> **TASK GOAL**:
For the entries below, copy exactly the line that contains "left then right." through the line that contains "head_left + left", both ends included, and exclude all pictures.

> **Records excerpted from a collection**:

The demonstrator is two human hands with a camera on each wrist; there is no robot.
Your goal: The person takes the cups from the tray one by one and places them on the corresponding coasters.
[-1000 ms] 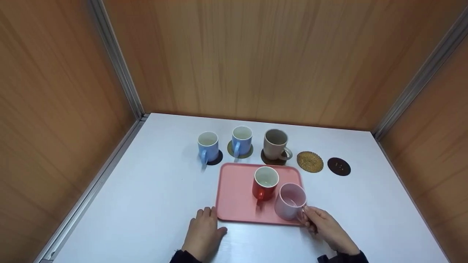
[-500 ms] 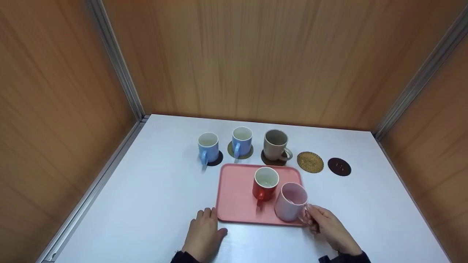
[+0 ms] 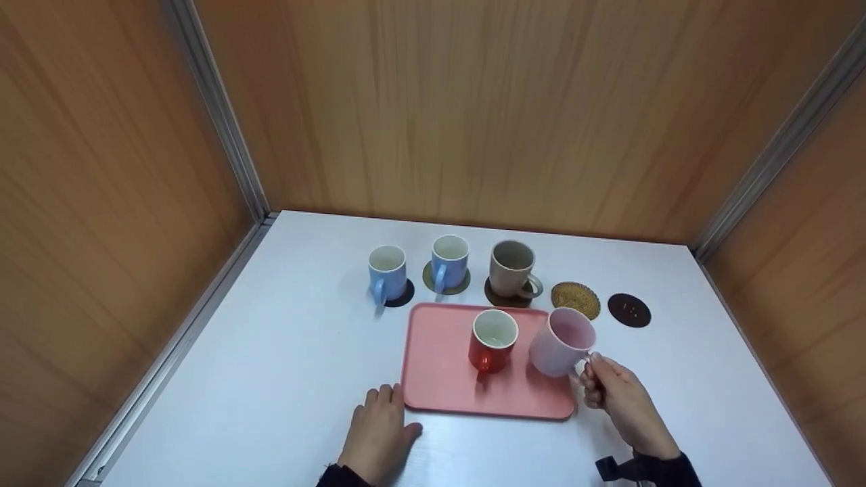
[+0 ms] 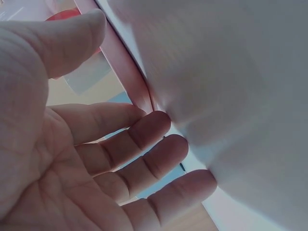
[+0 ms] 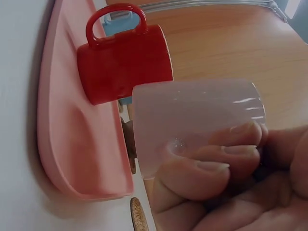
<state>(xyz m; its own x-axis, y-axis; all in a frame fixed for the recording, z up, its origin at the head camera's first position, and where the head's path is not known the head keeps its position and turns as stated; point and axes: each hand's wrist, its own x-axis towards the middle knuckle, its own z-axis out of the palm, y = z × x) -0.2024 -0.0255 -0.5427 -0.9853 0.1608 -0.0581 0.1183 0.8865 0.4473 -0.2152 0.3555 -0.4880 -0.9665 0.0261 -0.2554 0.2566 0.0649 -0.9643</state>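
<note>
My right hand [image 3: 626, 406] grips the handle of a pale pink mug [image 3: 560, 345], which hangs over the right side of a pink tray [image 3: 440, 358]. In the right wrist view the mug [image 5: 192, 115] is clear of the tray floor, and curled fingers [image 5: 192, 183] hide most of its handle. A red mug [image 3: 490, 352] with a white inside stands on the tray, left of the pink one. My left hand [image 3: 379, 433] rests on the table at the tray's front left corner, its fingers relaxed, the index fingertip [image 4: 137, 111] at the tray's edge.
Behind the tray, two blue mugs [image 3: 388, 274] and a grey-brown mug [image 3: 511, 267] stand on or partly on coasters. To their right lie a woven tan coaster [image 3: 575, 297] and a dark round coaster [image 3: 629, 310]. Wooden panels [image 3: 473, 115] enclose the white table [image 3: 270, 352].
My right hand has lifted the pale pink mug off the tray's front right corner and carried it back and slightly right. My left hand stays put.
</note>
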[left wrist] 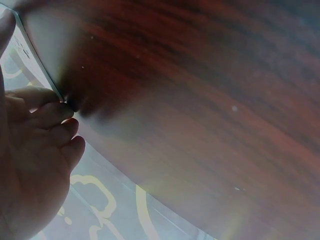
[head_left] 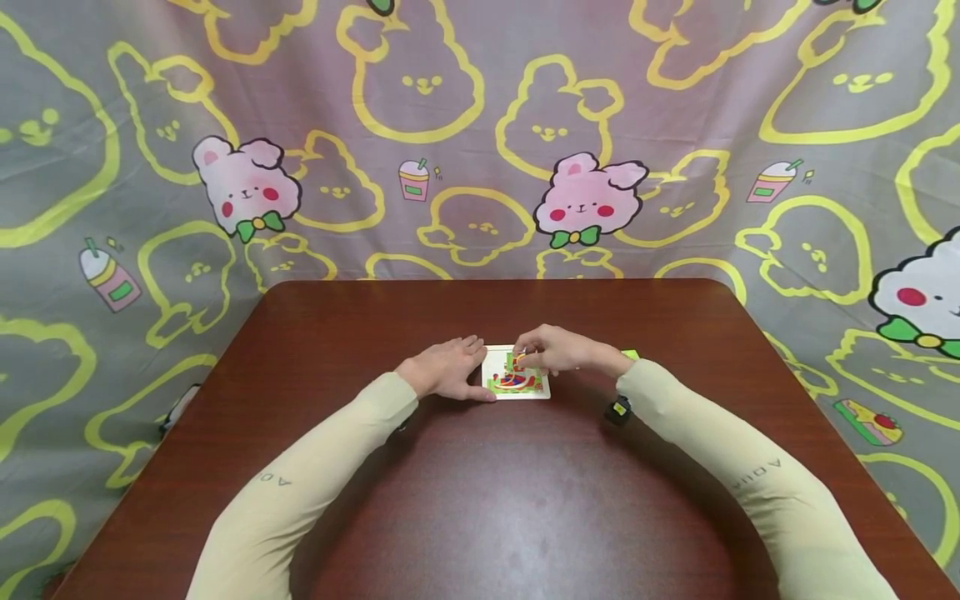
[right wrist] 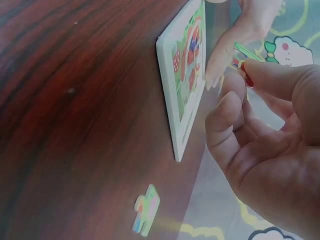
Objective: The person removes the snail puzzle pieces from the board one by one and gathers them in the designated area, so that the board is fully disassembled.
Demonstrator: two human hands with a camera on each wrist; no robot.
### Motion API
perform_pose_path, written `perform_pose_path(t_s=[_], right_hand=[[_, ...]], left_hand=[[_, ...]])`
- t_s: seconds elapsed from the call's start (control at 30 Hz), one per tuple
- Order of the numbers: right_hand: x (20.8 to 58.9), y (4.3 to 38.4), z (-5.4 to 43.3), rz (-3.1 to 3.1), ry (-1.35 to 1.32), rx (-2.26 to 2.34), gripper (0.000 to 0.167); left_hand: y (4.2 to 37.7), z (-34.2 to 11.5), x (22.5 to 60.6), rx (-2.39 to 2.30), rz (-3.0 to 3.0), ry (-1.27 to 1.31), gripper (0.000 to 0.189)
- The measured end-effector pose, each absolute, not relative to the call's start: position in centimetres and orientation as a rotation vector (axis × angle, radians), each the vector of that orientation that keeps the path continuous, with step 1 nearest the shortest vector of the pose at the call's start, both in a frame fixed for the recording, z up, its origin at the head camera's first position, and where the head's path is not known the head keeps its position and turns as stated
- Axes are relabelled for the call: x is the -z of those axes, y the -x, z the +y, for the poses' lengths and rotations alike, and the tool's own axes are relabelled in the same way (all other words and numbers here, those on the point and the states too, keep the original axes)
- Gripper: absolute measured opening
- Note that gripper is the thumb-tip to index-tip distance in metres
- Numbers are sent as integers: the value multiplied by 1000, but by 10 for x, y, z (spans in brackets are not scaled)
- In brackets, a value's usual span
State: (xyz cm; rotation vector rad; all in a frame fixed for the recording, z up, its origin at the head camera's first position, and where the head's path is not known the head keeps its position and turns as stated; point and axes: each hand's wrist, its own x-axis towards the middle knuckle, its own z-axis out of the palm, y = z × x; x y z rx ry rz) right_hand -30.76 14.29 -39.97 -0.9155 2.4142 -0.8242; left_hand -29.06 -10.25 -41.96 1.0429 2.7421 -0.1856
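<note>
A small jigsaw board (head_left: 492,360) with a white frame and a colourful picture lies flat on the table. My left hand (head_left: 450,371) rests against its left side, fingers near the top corner and thumb by the bottom edge. In the left wrist view that hand (left wrist: 37,150) touches the board's edge (left wrist: 39,62). Over the picture, my right hand (head_left: 558,348) pinches a small puzzle piece between thumb and forefinger. In the right wrist view the pinched piece (right wrist: 242,65) shows red, blue and green, partly covered by the fingers.
Another puzzle piece (right wrist: 147,210), light green, lies on the dark wooden table (head_left: 510,492) right of the board; in the head view a green bit (head_left: 632,355) shows behind the right wrist. A patterned curtain (head_left: 480,142) hangs behind the table.
</note>
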Motion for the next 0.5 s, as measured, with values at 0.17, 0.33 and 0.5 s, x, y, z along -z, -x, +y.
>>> perform_pose_path(t_s=[0.17, 0.33, 0.5], right_hand=[[401, 307, 153, 2423, 856, 886, 15], [403, 306, 163, 2426, 802, 954, 15], [407, 306, 175, 2434, 785, 975, 14]], left_hand=[[290, -103, 418, 180, 2748, -1047, 103], [291, -104, 421, 176, 2759, -1063, 103], [291, -104, 424, 180, 2757, -1058, 103]])
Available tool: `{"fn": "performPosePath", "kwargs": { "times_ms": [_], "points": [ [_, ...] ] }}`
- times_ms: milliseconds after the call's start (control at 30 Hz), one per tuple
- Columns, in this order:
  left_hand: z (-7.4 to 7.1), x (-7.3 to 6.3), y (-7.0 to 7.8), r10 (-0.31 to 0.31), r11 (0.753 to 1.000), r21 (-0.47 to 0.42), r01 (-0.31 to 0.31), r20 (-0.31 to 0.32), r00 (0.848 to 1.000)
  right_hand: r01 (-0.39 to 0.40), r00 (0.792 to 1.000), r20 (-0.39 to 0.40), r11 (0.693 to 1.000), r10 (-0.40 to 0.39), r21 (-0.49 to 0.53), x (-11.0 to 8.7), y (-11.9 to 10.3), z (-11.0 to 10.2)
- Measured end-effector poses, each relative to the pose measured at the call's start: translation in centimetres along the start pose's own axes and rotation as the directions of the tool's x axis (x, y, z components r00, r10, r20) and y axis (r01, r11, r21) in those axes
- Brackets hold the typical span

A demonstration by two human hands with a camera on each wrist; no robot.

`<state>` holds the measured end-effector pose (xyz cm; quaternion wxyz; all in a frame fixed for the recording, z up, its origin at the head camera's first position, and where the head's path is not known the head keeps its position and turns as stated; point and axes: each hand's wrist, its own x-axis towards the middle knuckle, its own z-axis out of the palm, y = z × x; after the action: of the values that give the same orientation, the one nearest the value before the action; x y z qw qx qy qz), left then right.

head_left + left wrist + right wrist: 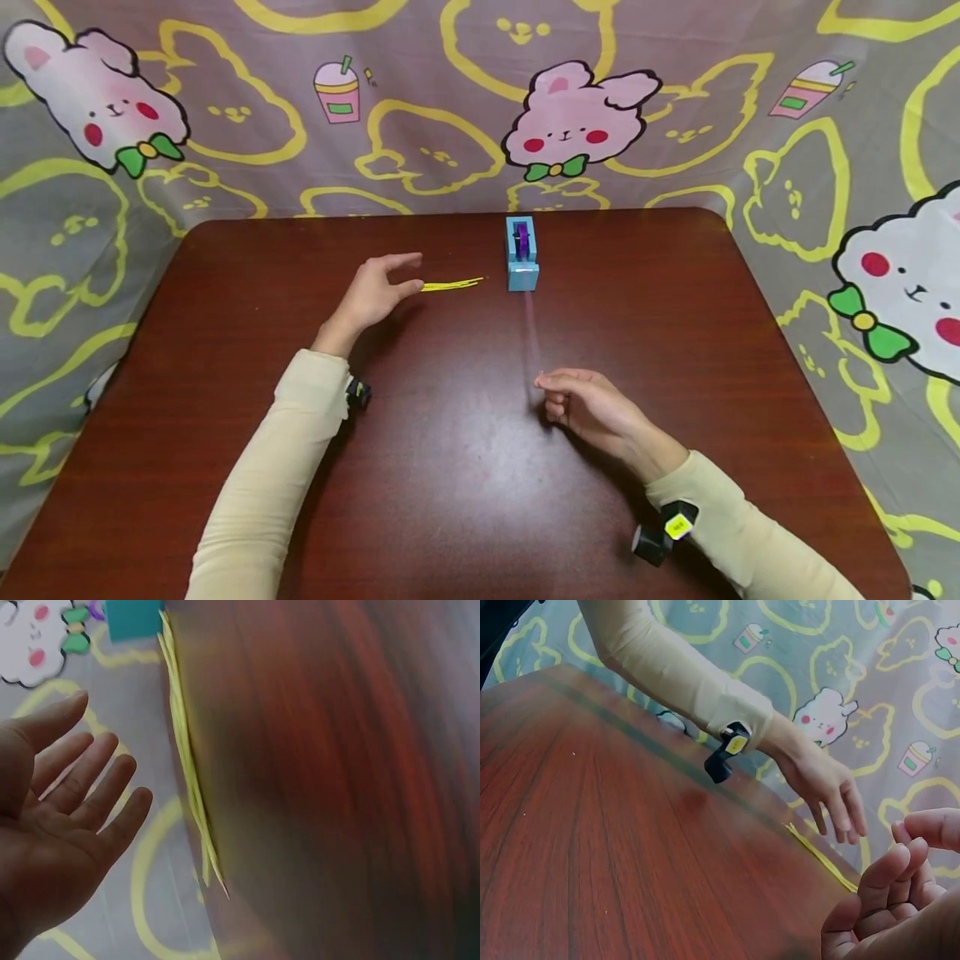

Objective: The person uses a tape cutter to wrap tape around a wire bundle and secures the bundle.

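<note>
A blue tape dispenser point(522, 277) with a purple roll core point(522, 238) stands near the far edge of the table. From it a clear strip of tape point(531, 325) stretches toward the near side, its end pinched between the thumb and index finger of my right hand point(596, 410). My left hand point(372, 292) hovers over the table with fingers spread and nothing in them. Beside it lies a bundle of thin yellow wires point(453, 286), seen lengthwise in the left wrist view, where one strand point(223, 889) ends in a bare tip.
The brown table point(450, 500) reaches back to a grey curtain point(450, 67) printed with yellow outlines and rabbits. Dark wrist cameras sit on the left sleeve point(307, 400) and the right sleeve point(720, 512).
</note>
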<state>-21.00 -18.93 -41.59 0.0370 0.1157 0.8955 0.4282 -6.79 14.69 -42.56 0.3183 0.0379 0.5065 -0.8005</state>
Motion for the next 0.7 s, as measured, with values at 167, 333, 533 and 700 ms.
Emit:
{"fn": "performPosePath", "kwargs": {
  "times_ms": [167, 333, 533, 700],
  "points": [
    [-1.1, 0.1, -1.6, -0.022, 0.997, 0.070, 0.018, 0.047, 0.999, 0.002, 1.000, 0.017, 1.000, -0.002, -0.005, 0.1, 0.2, -0.1],
    [-1.6, 0.2, -3.1, -0.029, 0.992, 0.126, 0.019, 0.079, 0.996, -0.004, 1.000, 0.026, 1.000, 0.004, -0.003, 0.3, 0.4, 0.0],
    [-1.7, 0.8, -4.1, -0.030, 0.986, 0.169, 0.015, 0.085, 0.996, -0.011, 1.000, 0.024, 1.000, 0.011, -0.009, 0.4, 0.4, 0.0],
    [-1.7, 1.2, -4.1, -0.047, 0.977, 0.213, 0.026, 0.096, 0.994, -0.010, 1.000, 0.018, 1.000, 0.010, -0.007, 0.4, 0.3, 0.1]
  ]
}}
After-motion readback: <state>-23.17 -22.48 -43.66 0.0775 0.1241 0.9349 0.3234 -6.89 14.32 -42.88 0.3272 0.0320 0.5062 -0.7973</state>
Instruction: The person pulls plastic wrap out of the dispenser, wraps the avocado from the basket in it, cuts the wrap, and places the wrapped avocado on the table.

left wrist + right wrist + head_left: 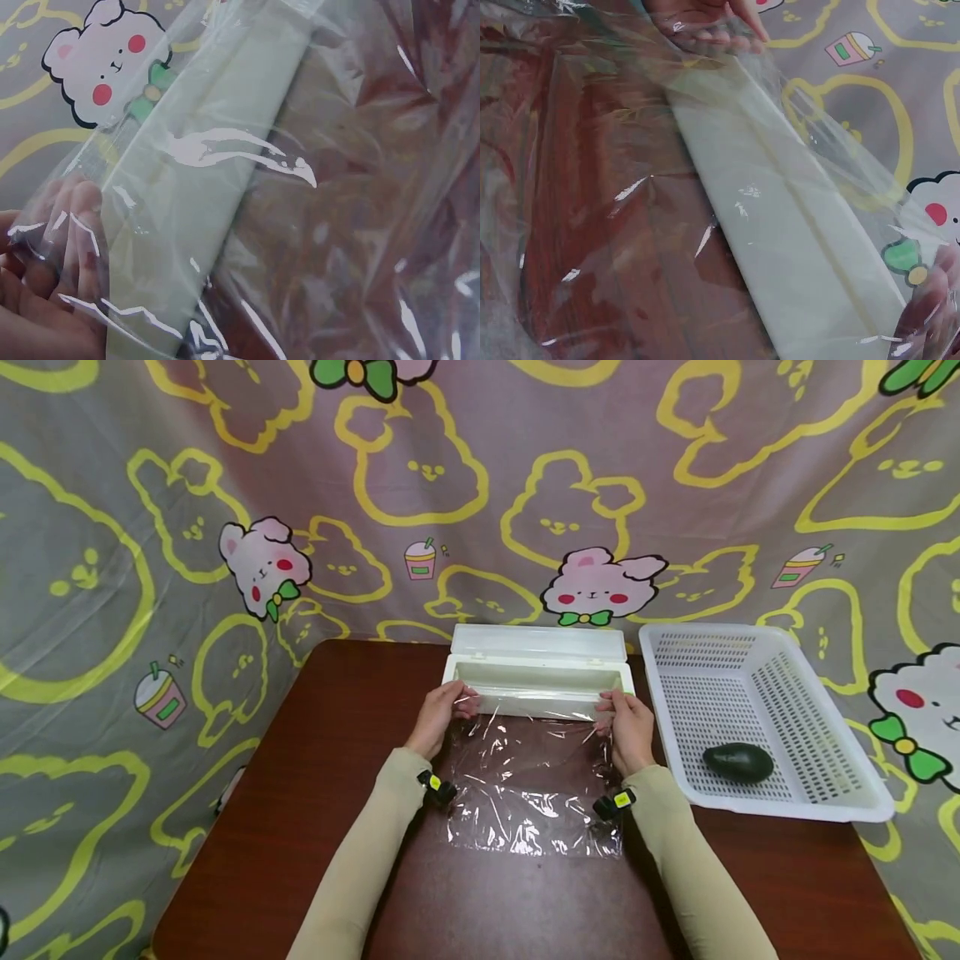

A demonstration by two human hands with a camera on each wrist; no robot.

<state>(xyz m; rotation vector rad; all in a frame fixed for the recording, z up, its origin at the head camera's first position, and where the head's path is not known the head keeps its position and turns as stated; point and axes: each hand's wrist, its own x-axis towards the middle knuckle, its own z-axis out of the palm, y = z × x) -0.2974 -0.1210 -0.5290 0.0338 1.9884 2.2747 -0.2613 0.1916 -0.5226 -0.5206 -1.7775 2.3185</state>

> **EXERCISE RESPONSE**:
`<state>` holds the measured end-effector pose (xyz cm; quaternion wxyz; all in a frame fixed for the recording, z up, its origin at the head camera's first position, and where the head's path is not known the head keeps its position and turns as stated; point and axes: each hand's wrist, its own x-axis towards the middle knuckle, its own z-axis out of the palm, y = z × x; after the action: of the values that give the same orientation, the one nearest the value before the action; x y z qw qx qy qz), left then right.

head_left + left wrist + right wrist: 

Here the output is complete.